I have been trying to implement a Transformer architecture using PyTorch by following the Attention Is All You Need paper as well as the The Annotated Transformer blog post to compare my code with theirs. And I noticed that in their implementation of the Multi-Head Attention they have used three nn.Linear(d_model, d_model)
to project the input of the encoder before splitting these projections into (n_heads, d_k)

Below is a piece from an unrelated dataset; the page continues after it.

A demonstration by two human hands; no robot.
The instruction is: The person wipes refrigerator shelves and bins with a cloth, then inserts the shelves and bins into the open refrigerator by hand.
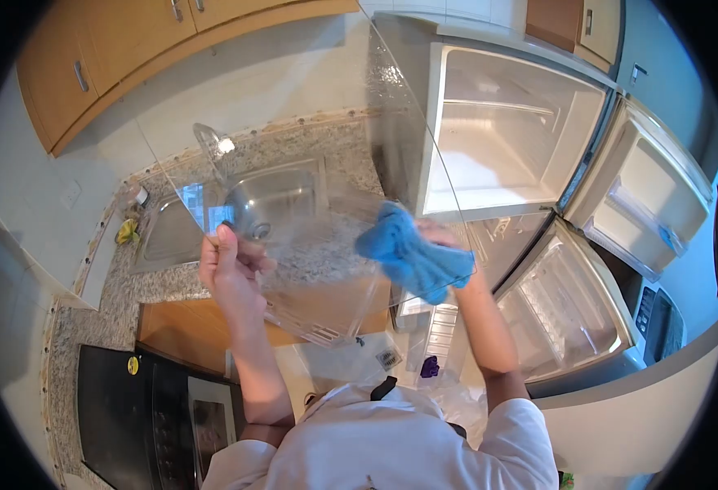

matrices for the attention. But as my understanding of the paper goes, we need to have n_heads
of nn.Linear(d_model, d_k)
for each of the queries, keys and values as we can see in the Multi-Head Attention's diagram here from the paper:
We clearly see as many nn.Linear
layers as there are of heads. As well as the explanation of the authors:
Each $head_{i}$ uses $W_{i}^{Q}$, $W_{i}^{K}$ and $W_{i}^{V}$. So in my implementation I did this:
class MultiHeadedAttention(nn.Module):
def __init__(self, d_model=512, h=8):
super(MultiHeadedAttention, self).__init__()
self.d_model = d_model
self.h = h
self.d_k = d_model // h
self.query_linears = nn.ModuleList([nn.Linear(d_model, self.d_k) for i in range(h)])
self.key_linears = nn.ModuleList([nn.Linear(d_model, self.d_k) for i in range(h)])
self.value_linears = nn.ModuleList([nn.Linear(d_model, self.d_k) for i in range(h)])
self.projection_layer = nn.Linear(h * self.d_k, d_model)
def forward(self, Q, K, V, mask=None):
batch_size = Q.size(0)
queries = torch.cat([linear(Q).view(batch_size, 1, -1, self.d_k) for linear in self.query_linears], dim=1)
keys = torch.cat([linear(K).view(batch_size, 1, -1, self.d_k) for linear in self.key_linears], dim=1)
values = torch.cat([linear(V).view(batch_size, 1, -1, self.d_k) for linear in self.value_linears], dim=1)
x = scaled_dot_product_attention(queries, keys, values, mask)
x = x.transpose(1, 2)
x = x.contiguous()
x = x.view(batch_size, -1, self.h * self.d_k)
x = self.projection_layer(x)
return x
But I'm surely missing a key piece of understanding. And I'd be really grateful if someone can point it out to me.
Thank you.